If a line in the records below contains "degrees", copy that line.

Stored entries
++++++
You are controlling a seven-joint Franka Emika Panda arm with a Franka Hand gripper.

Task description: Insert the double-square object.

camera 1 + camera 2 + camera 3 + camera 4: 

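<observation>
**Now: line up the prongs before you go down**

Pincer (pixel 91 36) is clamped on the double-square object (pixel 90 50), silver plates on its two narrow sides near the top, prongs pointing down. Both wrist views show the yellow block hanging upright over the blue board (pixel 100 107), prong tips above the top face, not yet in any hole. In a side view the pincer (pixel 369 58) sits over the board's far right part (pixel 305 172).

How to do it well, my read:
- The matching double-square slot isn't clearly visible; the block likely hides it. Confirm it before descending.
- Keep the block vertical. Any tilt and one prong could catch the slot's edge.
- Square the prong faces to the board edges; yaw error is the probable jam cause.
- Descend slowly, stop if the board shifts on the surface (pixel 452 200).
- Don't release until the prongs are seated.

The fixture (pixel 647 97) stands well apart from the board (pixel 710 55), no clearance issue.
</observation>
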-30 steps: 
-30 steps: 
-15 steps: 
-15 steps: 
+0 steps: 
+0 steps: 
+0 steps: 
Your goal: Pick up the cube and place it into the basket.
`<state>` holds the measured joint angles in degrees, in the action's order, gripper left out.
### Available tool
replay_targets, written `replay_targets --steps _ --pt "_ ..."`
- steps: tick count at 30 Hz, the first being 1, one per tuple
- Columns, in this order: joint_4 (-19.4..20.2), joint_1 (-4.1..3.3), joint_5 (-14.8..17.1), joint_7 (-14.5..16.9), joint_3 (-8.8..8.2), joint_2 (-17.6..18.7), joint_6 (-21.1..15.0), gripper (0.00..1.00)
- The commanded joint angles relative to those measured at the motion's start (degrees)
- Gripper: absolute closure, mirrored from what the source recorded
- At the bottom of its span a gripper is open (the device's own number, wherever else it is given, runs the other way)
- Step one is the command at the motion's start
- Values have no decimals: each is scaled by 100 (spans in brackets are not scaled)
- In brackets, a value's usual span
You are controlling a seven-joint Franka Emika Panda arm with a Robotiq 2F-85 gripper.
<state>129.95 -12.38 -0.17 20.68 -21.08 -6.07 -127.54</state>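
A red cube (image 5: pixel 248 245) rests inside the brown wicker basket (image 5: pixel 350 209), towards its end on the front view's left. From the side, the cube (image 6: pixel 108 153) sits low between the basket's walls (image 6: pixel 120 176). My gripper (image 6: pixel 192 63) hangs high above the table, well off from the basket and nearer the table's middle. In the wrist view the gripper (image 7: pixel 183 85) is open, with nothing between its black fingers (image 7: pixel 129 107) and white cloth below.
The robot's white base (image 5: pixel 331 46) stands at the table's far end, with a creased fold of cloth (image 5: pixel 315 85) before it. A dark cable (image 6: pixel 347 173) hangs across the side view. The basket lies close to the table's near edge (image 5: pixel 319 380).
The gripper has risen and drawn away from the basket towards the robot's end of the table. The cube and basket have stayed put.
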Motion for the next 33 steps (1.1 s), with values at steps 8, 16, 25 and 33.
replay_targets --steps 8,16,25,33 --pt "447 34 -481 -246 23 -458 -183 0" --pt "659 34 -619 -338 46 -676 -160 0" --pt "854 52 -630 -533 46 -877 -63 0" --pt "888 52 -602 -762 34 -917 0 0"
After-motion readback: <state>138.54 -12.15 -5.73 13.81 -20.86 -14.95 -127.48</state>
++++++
Response to this task>
`<state>` holds the measured joint angles in degrees, in the action's order, gripper left out.
- The commanded joint angles relative to those measured at the motion's start (degrees)

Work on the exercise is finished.